**Work task:**
Find the word "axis" in the data, then copy each line where it is found.

**Dataset content:**
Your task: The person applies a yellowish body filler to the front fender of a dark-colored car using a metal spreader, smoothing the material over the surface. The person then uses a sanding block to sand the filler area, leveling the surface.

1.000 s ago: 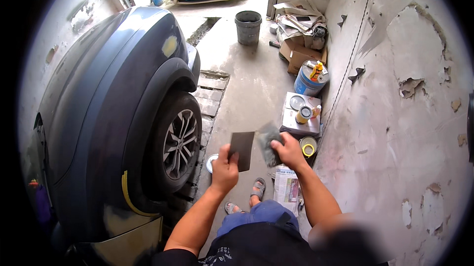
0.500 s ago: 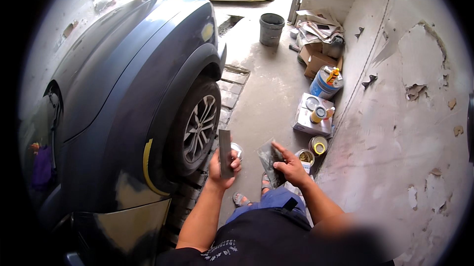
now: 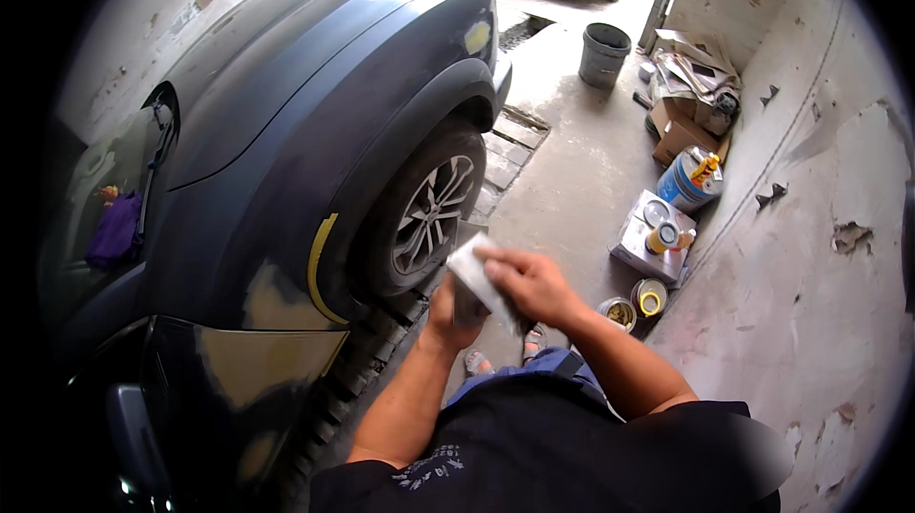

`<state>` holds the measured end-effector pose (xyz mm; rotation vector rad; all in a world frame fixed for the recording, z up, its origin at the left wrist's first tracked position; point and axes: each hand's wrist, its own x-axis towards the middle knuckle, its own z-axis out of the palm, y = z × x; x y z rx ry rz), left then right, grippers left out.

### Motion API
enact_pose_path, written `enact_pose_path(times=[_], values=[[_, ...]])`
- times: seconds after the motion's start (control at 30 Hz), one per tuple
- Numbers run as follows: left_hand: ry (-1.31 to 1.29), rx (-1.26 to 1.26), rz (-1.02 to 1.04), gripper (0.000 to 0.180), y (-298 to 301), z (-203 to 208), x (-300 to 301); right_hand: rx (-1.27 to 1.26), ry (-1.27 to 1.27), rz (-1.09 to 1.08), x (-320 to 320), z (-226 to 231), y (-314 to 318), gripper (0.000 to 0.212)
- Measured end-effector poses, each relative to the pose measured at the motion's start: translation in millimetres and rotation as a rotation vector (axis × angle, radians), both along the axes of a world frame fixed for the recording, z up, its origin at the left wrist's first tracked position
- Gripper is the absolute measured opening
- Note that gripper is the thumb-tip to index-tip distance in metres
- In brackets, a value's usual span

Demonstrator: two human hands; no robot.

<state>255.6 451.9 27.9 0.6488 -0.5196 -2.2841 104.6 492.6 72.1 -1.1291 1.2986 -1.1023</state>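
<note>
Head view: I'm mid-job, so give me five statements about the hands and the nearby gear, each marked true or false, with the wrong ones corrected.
1. The right hand holds a pale flat piece. True.
2. The left hand hangs down, well away from the right hand. False: the left hand is raised, close to the right hand.
3. Yellow tape curves along the edge of the wheel arch trim. True.
4. The bucket is bright red. False: the bucket is dark grey.
5. A yellow can sits on the white box. True.

A pale flat piece (image 3: 471, 263) — tilted, blurred — overlaps a grey slab (image 3: 466, 306).
</note>
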Motion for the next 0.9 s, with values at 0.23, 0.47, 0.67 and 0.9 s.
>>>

**Task response:**
`<state>` holds the measured end-effector pose (xyz mm; rotation vector rad; all in a world frame fixed for the recording, z up, its origin at the left wrist's first tracked position; point and axes: each hand's wrist, its own x-axis towards the middle knuckle, its own z-axis out of the palm, y = z × x; x y z rx ry rz), left then right, grippers left out.
- Measured end-effector poses, each relative to the pose measured at the motion's start: translation in millimetres and rotation as a rotation vector (axis × angle, radians), both along the axes of a world frame fixed for the recording, z up, its origin at the left wrist's first tracked position

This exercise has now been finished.